**Task directions**
Among the records below, find each line that includes the string "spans" and copy it.

● ● ●

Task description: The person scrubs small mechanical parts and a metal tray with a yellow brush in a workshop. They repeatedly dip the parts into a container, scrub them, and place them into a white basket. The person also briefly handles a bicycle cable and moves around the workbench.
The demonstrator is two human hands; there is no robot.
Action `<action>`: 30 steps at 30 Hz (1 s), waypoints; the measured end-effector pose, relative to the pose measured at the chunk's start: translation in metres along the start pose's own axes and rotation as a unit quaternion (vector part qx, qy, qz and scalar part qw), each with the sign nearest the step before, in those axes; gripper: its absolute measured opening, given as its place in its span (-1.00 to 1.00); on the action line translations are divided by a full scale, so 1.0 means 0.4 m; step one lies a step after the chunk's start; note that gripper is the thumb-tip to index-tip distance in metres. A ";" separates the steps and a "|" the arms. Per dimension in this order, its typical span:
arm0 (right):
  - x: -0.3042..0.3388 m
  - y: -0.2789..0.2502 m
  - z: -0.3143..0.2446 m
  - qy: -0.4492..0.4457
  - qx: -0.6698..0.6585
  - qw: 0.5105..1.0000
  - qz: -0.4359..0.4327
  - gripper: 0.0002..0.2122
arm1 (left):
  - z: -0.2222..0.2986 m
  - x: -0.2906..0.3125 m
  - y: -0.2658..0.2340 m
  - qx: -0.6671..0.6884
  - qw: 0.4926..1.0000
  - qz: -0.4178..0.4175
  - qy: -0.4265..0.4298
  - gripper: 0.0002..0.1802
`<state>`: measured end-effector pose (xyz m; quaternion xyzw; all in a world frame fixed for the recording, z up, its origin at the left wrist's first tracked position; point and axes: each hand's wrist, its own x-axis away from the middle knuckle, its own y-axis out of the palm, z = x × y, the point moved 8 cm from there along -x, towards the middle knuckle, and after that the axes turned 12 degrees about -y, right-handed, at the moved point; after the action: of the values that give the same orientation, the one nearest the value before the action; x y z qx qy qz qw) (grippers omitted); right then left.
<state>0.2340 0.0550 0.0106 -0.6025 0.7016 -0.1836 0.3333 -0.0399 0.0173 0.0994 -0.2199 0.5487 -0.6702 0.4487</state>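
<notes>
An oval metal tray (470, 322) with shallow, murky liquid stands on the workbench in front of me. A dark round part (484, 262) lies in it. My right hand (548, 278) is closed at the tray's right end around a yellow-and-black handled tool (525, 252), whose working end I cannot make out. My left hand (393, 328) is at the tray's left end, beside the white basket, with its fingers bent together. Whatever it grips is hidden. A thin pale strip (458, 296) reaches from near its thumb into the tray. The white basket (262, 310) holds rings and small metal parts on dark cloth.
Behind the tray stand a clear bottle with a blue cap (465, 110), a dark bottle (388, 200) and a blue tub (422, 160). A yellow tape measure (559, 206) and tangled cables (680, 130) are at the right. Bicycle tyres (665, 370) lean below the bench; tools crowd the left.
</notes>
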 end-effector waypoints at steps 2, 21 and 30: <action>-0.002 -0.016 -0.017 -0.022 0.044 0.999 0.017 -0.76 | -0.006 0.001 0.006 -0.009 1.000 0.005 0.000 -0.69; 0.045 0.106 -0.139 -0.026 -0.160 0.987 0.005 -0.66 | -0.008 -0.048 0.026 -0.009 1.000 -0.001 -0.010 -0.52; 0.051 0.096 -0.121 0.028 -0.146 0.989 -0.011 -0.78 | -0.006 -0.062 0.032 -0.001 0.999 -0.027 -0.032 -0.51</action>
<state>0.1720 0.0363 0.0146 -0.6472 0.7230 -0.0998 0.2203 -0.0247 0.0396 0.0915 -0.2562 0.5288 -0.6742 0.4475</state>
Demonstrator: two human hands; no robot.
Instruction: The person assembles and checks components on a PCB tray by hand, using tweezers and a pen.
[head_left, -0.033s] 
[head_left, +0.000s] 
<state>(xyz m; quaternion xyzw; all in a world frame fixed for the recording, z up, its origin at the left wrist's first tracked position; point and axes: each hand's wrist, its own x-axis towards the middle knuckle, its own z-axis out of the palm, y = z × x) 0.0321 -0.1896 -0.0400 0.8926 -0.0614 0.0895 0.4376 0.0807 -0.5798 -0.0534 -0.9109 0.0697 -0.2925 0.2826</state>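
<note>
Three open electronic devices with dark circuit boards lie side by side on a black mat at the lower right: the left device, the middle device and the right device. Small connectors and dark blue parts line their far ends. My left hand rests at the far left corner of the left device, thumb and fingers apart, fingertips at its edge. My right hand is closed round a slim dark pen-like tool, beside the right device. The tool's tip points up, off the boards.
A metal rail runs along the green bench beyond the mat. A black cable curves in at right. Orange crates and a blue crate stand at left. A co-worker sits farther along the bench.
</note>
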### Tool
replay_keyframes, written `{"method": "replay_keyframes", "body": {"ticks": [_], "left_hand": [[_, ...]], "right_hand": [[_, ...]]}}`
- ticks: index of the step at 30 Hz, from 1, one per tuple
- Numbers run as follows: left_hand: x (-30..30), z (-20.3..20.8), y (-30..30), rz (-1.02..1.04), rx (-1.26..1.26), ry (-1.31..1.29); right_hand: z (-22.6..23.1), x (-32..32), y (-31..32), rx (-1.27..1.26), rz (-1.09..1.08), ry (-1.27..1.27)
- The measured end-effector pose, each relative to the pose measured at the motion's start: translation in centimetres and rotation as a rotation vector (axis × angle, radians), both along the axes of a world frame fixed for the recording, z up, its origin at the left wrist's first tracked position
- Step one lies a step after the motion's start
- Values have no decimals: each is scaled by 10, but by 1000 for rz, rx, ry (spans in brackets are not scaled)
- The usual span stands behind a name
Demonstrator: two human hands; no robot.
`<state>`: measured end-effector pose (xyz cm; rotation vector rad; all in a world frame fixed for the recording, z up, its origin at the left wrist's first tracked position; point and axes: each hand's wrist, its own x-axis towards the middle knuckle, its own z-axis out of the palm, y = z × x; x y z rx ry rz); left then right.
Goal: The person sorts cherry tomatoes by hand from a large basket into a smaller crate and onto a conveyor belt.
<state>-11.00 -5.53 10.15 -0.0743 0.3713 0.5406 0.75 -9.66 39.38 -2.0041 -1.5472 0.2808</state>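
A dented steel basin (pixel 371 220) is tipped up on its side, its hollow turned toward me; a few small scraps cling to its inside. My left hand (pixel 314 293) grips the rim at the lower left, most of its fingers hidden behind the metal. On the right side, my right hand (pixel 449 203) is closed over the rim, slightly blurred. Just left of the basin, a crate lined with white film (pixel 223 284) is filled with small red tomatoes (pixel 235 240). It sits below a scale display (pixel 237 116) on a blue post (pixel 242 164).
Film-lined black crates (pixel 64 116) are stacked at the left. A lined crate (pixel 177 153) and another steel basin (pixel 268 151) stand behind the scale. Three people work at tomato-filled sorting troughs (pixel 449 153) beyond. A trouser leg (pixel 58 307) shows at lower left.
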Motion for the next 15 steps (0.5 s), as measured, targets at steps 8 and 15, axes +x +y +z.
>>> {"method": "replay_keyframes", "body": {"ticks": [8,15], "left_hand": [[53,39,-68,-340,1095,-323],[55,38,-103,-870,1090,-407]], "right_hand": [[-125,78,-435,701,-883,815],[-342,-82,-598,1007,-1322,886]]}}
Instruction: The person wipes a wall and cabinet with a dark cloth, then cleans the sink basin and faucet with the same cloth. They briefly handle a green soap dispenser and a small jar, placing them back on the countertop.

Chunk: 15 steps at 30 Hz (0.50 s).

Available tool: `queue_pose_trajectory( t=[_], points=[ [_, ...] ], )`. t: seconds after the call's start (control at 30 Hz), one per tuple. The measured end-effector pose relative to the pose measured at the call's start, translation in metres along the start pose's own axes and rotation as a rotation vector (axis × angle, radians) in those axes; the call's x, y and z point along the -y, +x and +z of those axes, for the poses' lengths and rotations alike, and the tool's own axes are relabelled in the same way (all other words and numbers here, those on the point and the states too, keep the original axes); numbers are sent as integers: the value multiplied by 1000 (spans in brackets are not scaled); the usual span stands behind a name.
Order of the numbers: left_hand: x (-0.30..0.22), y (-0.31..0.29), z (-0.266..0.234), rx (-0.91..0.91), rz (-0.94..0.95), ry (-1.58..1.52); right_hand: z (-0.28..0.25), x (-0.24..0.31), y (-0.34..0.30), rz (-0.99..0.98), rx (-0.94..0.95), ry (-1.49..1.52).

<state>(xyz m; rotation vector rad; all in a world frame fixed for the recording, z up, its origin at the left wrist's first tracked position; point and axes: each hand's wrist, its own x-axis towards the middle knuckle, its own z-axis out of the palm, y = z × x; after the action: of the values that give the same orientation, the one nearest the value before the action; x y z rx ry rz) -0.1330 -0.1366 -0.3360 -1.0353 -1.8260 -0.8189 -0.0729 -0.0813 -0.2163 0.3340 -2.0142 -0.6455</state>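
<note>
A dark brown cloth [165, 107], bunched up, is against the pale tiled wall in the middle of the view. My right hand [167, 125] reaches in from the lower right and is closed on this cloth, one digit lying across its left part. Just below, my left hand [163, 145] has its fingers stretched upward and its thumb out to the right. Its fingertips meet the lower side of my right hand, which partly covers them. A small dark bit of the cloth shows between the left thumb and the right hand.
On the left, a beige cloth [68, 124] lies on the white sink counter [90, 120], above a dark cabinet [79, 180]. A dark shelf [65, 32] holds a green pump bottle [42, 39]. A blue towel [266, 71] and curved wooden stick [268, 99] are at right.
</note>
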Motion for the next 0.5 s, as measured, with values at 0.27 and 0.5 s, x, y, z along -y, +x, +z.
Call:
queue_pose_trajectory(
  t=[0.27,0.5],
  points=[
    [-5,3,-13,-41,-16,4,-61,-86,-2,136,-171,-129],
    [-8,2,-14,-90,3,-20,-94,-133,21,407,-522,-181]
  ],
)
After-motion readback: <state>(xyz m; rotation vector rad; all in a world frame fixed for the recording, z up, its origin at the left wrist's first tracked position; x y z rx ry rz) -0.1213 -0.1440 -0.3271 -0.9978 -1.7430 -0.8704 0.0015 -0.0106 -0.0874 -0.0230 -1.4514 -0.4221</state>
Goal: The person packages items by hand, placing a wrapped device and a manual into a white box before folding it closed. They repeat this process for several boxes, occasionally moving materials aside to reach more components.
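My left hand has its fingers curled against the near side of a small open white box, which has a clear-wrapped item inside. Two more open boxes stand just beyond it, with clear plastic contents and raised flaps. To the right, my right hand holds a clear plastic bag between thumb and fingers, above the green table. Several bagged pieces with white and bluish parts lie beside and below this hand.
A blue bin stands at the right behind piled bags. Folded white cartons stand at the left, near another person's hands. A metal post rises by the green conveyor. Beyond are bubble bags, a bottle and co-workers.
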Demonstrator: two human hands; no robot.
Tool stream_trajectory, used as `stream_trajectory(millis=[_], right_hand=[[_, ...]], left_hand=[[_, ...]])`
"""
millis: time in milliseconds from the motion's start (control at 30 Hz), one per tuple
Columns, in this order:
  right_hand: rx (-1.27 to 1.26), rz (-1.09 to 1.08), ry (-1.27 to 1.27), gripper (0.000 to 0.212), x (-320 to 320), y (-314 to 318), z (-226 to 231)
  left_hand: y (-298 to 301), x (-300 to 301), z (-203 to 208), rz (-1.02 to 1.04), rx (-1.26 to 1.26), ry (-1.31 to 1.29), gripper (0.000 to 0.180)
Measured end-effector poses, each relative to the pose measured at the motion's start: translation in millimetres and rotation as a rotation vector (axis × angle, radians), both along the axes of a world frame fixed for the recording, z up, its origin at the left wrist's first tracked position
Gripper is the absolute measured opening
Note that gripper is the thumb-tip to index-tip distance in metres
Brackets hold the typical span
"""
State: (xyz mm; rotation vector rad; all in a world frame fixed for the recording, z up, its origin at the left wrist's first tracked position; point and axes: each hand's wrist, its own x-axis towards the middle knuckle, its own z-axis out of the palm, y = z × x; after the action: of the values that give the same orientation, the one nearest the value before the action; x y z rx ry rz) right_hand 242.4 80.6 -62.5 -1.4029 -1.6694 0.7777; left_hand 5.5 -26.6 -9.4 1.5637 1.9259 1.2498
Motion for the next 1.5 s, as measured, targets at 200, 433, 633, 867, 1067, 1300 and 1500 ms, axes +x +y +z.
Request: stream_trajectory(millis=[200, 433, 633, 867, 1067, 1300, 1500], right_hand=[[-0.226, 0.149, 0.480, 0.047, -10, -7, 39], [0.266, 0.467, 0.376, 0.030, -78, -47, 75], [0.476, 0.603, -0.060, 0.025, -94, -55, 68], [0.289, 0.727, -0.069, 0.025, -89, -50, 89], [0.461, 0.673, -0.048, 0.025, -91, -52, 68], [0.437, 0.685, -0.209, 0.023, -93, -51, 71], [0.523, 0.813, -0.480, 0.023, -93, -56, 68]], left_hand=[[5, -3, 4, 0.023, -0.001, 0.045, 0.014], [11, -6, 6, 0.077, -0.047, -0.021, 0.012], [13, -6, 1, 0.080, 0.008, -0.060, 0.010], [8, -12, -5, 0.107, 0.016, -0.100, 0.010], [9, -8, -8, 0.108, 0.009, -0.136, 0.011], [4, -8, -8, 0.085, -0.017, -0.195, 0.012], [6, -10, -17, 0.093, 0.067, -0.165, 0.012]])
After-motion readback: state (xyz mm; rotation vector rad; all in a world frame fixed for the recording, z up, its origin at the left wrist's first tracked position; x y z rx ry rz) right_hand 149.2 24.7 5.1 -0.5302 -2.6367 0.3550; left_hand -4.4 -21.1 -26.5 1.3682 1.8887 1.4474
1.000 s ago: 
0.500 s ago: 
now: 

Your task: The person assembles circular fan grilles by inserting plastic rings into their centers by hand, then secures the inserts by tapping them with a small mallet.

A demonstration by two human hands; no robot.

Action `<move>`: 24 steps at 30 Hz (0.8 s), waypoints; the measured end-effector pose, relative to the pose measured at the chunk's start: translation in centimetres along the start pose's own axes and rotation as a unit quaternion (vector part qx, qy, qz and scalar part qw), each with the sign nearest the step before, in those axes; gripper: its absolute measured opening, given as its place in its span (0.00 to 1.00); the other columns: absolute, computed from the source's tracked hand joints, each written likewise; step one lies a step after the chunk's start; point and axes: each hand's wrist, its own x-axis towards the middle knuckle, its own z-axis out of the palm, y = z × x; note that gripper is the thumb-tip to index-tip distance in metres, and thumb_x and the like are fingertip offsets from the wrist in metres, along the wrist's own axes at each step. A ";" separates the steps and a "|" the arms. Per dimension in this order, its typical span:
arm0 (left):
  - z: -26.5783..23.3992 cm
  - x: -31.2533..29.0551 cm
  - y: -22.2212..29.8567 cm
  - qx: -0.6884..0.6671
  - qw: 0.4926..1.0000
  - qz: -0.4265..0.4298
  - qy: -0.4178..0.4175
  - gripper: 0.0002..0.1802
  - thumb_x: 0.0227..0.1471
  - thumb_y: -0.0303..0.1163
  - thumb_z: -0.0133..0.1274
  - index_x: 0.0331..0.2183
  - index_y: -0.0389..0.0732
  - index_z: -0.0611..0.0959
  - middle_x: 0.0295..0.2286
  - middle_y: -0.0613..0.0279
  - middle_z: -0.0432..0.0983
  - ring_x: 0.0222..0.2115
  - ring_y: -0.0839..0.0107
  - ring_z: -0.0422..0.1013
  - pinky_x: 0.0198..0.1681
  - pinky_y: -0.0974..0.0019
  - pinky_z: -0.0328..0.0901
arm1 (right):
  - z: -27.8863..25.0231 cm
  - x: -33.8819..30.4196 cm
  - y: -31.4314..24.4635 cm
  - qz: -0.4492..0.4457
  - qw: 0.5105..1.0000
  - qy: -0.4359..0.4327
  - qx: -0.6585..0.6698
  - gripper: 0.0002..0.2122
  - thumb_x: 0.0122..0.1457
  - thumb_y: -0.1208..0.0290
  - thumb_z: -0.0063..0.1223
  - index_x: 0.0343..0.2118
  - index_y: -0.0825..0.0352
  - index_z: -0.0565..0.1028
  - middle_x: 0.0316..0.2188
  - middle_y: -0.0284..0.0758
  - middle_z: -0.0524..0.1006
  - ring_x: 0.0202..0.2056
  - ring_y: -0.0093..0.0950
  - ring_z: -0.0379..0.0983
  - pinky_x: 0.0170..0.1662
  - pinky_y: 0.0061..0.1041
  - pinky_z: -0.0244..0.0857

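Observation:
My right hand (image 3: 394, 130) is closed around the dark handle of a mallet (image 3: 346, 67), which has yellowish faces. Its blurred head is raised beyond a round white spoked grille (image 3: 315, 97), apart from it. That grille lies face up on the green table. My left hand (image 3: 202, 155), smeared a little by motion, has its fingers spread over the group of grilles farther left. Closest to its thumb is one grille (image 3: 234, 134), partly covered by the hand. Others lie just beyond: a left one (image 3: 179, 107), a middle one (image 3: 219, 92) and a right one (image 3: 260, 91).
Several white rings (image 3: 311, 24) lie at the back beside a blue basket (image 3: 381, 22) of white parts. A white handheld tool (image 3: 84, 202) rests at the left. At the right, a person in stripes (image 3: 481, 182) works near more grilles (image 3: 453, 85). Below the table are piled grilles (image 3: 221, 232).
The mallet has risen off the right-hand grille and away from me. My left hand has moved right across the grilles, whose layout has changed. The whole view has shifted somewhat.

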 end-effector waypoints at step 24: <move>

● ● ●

**Final answer**
- Values have no decimals: each is scaled by 10, but by 1000 for rz, rx, ry (spans in brackets are not scaled)
Available tool: `queue_pose_trajectory( t=[_], points=[ [_, ...] ], )`. t: seconds after the call's start (control at 30 Hz), one per tuple. The measured end-effector pose relative to the pose measured at the call's start, translation in metres along the start pose's own axes and rotation as a rotation vector (axis × angle, radians) in those axes; the call's x, y and z point along the -y, +x and +z of those axes, for the poses' lengths and rotations alike, and the tool's own axes are relabelled in the same way (all other words and numbers here, those on the point and the states too, keep the original axes); numbers are sent as integers: the value multiplied by 1000 (spans in brackets are not scaled); the usual span stands behind a name.

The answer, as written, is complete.